Please filter the data below down to the lines holding the string "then".

Stored items
- Opening Delimiter -
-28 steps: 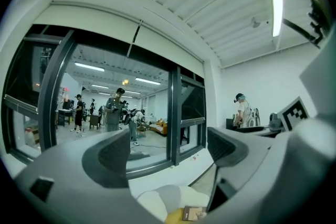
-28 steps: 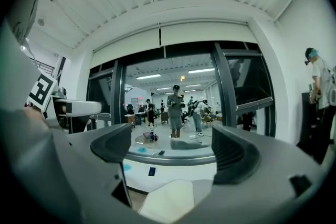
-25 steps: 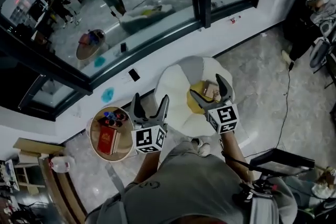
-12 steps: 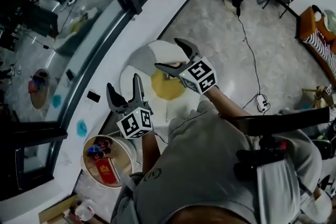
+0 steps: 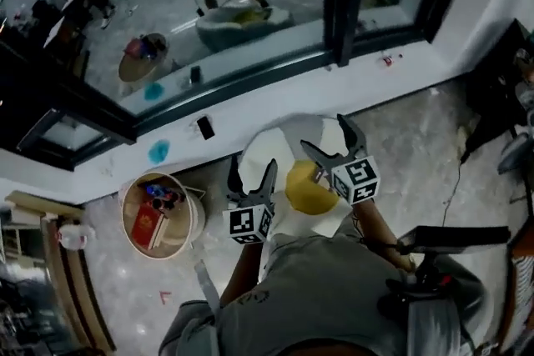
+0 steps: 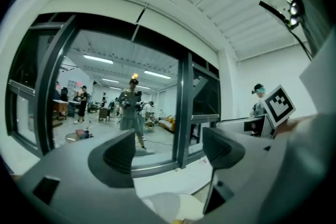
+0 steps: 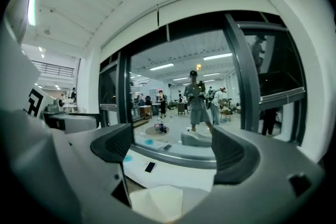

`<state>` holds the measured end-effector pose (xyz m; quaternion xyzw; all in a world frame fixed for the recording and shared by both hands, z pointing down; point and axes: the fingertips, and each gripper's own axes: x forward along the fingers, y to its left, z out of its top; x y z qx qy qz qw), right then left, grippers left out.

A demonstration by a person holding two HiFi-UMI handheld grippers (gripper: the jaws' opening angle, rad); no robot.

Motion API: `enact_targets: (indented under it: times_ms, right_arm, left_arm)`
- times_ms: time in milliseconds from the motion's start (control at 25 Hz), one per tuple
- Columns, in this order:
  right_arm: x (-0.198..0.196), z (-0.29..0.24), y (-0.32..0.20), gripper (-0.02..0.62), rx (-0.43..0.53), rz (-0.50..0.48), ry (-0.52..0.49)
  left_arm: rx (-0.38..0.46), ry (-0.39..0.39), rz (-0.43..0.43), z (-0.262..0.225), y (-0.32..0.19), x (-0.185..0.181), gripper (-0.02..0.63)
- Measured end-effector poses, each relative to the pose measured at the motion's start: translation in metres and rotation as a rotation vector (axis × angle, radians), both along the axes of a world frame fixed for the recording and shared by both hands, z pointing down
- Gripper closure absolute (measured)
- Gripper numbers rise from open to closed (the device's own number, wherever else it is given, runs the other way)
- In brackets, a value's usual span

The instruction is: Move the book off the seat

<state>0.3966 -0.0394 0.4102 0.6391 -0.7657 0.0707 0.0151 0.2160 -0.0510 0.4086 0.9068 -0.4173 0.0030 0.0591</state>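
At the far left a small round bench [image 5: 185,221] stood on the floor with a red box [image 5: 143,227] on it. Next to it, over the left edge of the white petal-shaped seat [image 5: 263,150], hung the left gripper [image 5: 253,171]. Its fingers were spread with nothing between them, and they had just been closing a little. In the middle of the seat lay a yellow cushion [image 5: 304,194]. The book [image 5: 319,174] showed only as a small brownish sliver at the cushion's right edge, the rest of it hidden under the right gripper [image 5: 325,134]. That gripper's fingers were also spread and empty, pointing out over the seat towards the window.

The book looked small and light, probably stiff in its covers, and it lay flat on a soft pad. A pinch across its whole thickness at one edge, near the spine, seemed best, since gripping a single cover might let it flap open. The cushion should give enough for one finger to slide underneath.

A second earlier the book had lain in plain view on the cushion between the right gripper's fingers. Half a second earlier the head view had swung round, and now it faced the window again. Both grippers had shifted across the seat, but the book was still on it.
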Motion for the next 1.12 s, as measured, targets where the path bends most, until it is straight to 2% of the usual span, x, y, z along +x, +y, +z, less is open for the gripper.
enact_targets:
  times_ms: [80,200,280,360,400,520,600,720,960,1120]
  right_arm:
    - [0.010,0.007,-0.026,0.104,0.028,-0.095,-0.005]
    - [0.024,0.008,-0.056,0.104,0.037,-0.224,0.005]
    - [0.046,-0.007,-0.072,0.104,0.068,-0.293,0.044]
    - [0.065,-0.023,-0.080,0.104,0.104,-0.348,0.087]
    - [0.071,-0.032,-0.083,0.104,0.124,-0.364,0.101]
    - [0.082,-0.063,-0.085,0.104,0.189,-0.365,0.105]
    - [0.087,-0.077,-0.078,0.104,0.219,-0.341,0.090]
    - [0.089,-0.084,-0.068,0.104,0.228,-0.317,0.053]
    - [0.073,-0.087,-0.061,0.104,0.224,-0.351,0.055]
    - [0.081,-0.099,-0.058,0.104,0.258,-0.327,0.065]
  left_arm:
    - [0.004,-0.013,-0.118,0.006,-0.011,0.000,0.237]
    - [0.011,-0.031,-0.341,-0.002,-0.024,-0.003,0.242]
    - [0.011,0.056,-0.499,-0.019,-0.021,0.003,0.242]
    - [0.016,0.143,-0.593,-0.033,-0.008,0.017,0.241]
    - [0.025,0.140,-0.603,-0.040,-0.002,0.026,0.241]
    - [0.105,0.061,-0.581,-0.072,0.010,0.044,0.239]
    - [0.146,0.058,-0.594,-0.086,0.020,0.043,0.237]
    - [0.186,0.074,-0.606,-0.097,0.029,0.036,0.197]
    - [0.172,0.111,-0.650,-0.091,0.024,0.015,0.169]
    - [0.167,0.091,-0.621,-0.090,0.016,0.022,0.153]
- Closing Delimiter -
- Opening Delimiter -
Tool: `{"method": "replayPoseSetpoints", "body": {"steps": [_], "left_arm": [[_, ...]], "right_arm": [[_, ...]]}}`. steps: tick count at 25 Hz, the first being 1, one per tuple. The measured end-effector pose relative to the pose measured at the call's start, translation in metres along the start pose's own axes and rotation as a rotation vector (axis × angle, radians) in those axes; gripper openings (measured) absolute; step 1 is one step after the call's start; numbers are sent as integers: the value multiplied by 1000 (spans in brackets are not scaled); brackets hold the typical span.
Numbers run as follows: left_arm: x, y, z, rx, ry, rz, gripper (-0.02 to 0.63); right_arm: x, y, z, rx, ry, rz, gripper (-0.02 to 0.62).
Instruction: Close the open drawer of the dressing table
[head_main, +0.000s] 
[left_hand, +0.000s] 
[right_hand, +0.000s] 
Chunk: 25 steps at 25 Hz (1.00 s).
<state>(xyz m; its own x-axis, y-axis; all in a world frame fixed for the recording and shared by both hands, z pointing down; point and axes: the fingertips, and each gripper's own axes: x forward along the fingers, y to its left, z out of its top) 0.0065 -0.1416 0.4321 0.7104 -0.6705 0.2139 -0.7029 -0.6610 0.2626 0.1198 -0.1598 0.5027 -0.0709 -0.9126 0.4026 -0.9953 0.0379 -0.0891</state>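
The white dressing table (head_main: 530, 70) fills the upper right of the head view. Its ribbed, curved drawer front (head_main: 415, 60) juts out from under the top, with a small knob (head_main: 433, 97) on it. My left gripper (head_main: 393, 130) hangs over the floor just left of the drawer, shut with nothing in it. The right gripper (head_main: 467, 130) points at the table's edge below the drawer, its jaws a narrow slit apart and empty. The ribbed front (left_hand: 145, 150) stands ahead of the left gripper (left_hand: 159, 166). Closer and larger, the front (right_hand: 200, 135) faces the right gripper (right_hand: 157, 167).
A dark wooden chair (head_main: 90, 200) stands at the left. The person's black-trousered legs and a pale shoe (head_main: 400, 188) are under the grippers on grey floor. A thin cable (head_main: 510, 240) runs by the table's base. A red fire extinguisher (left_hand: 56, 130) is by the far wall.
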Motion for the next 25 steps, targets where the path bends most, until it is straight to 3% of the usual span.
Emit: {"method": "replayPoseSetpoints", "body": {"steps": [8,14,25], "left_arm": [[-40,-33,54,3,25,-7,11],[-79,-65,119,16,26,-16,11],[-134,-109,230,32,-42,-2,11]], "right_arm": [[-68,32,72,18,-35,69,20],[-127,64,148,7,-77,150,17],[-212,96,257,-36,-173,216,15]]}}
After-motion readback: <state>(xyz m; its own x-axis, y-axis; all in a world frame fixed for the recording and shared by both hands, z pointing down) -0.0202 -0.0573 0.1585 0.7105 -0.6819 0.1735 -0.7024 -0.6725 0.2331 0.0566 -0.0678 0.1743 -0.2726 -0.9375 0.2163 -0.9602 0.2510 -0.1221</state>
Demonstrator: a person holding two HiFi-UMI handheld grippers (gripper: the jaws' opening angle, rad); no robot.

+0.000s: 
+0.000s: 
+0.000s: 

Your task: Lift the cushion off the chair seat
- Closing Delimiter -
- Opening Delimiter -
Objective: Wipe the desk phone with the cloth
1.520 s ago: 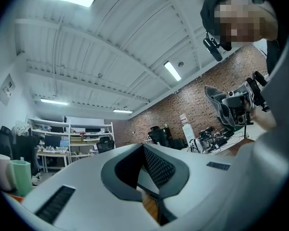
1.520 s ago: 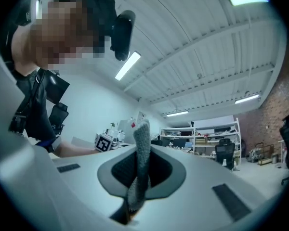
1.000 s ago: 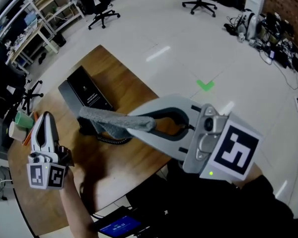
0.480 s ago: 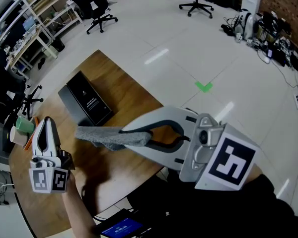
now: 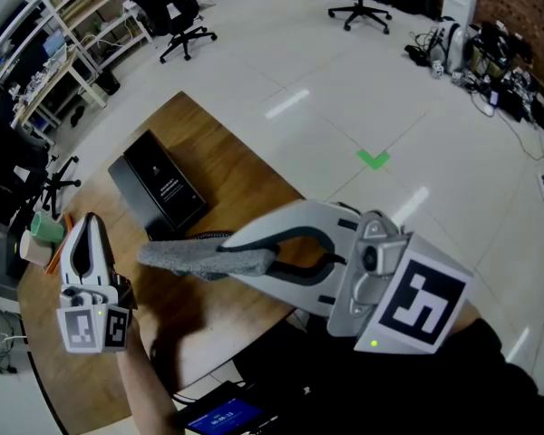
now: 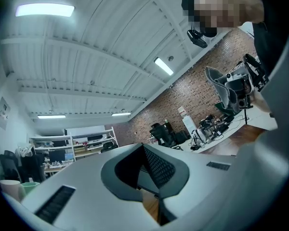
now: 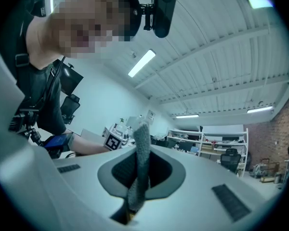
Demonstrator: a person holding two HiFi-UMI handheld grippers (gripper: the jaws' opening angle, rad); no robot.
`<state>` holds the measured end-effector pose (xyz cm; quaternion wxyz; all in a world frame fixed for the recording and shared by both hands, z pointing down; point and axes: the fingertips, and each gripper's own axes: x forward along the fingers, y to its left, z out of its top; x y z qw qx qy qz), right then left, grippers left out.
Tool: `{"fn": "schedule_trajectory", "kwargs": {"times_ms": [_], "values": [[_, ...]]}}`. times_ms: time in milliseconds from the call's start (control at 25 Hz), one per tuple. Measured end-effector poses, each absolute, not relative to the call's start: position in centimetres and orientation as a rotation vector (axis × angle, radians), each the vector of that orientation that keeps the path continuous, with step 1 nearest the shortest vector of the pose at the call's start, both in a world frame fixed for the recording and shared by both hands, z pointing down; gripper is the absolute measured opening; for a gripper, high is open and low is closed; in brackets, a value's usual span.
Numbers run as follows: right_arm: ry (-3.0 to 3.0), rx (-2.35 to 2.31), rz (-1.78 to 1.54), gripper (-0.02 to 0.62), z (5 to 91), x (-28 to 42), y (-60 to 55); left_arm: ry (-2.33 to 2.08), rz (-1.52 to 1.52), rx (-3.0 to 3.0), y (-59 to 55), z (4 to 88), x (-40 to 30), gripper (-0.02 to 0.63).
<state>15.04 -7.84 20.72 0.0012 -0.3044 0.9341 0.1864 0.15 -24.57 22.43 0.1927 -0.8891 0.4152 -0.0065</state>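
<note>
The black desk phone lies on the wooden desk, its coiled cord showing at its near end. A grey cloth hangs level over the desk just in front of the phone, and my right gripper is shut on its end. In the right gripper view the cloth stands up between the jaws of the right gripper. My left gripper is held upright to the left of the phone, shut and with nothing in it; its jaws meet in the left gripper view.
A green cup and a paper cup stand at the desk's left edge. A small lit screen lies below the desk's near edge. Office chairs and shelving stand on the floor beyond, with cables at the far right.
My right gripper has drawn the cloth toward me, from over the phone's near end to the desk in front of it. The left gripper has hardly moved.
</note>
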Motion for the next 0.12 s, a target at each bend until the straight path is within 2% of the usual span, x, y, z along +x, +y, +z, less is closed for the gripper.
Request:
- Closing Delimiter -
**Exercise result:**
`<state>` holds the measured end-effector pose (xyz m; quaternion xyzw; all in a world frame fixed for the recording and shared by both hands, z pointing down; point and axes: the fingertips, and each gripper's own axes: x forward along the fingers, y to its left, z out of its top; x y z qx qy qz qw), right then left, grippers left out.
`<state>` holds the measured end-effector pose (xyz cm; quaternion wxyz; all in a world frame fixed for the recording and shared by both hands, z pointing down; point and axes: the fingertips, and each gripper's own axes: x forward along the fingers, y to its left, z out of its top; x y z qw qx qy qz), right then left, grippers left out.

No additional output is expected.